Exercise prompt
Restate all of the data below word for word.
■ ■ ■ ■ ■
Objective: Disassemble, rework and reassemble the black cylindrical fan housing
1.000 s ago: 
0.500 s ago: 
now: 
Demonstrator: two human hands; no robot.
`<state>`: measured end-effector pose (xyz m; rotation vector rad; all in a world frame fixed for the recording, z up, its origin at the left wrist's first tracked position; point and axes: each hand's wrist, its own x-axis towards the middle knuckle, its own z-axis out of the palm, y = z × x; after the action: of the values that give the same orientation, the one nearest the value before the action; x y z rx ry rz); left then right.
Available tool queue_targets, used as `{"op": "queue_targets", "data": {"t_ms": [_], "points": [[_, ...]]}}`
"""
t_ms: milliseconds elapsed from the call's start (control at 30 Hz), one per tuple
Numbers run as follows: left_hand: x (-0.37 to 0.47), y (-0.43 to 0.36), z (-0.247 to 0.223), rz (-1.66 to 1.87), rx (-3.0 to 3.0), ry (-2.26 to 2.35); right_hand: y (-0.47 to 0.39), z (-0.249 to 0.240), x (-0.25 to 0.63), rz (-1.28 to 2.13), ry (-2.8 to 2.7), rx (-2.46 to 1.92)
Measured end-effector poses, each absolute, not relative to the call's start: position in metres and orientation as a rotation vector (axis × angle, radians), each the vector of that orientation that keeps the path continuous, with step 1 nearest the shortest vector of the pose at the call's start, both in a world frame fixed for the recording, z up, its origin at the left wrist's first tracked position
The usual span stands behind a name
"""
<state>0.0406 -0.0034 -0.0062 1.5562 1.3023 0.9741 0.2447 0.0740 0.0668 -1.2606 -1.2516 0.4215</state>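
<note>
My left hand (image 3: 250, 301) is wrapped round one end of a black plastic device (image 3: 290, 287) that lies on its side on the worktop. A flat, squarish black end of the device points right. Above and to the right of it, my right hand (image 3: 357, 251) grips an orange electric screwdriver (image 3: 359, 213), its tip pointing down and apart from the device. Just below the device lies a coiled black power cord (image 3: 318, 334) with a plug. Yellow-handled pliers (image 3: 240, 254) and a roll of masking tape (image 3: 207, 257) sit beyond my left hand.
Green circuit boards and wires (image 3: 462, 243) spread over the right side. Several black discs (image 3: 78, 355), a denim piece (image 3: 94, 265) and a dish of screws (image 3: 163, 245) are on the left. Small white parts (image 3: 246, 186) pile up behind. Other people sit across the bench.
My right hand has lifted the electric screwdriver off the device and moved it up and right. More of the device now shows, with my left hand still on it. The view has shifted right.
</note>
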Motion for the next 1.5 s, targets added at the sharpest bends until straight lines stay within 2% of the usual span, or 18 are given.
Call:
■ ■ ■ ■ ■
Solution to this task
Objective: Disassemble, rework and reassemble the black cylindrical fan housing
1.000 s ago: 
0.500 s ago: 
now: 
Demonstrator: two human hands; no robot.
`<state>`: measured end-effector pose (xyz m; rotation vector rad; all in a world frame fixed for the recording, z up, its origin at the left wrist's first tracked position; point and axes: each hand's wrist, its own x-axis towards the middle knuckle, its own z-axis out of the palm, y = z × x; after the action: of the values that give the same orientation, the one nearest the value before the action; x y z rx ry rz); left then right.
Available tool queue_targets, used as `{"op": "queue_targets", "data": {"t_ms": [_], "points": [[_, ...]]}}`
"""
t_ms: milliseconds elapsed from the call's start (control at 30 Hz), one per tuple
Numbers run as follows: left_hand: x (-0.37 to 0.47), y (-0.43 to 0.36), z (-0.247 to 0.223), rz (-1.66 to 1.87), rx (-3.0 to 3.0), ry (-2.26 to 2.35); right_hand: y (-0.47 to 0.39), z (-0.249 to 0.240), x (-0.25 to 0.63), rz (-1.28 to 2.13), ry (-2.8 to 2.7), rx (-2.46 to 1.92)
Measured end-effector poses, each absolute, not relative to the call's start: position in metres and orientation as a rotation vector (axis × angle, radians), each the vector of that orientation that keeps the path continuous, with step 1 nearest the shortest vector of the pose at the call's start, both in a world frame fixed for the recording, z up, its origin at the left wrist's first tracked position
The usual span stands behind a name
"""
<state>0.0406 -0.0034 -0.0062 1.5562 1.3023 0.9741 0.2447 0.0740 0.0668 -1.2606 -1.2516 0.4215</state>
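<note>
My left hand (image 3: 250, 301) is wrapped round one end of a black plastic device (image 3: 290, 287) that lies on its side on the worktop. A flat, squarish black end of the device points right. Above and to the right of it, my right hand (image 3: 357, 251) grips an orange electric screwdriver (image 3: 359, 213), its tip pointing down and apart from the device. Just below the device lies a coiled black power cord (image 3: 318, 334) with a plug. Yellow-handled pliers (image 3: 240, 254) and a roll of masking tape (image 3: 207, 257) sit beyond my left hand.
Green circuit boards and wires (image 3: 462, 243) spread over the right side. Several black discs (image 3: 78, 355), a denim piece (image 3: 94, 265) and a dish of screws (image 3: 163, 245) are on the left. Small white parts (image 3: 246, 186) pile up behind. Other people sit across the bench.
My right hand has lifted the electric screwdriver off the device and moved it up and right. More of the device now shows, with my left hand still on it. The view has shifted right.
</note>
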Motion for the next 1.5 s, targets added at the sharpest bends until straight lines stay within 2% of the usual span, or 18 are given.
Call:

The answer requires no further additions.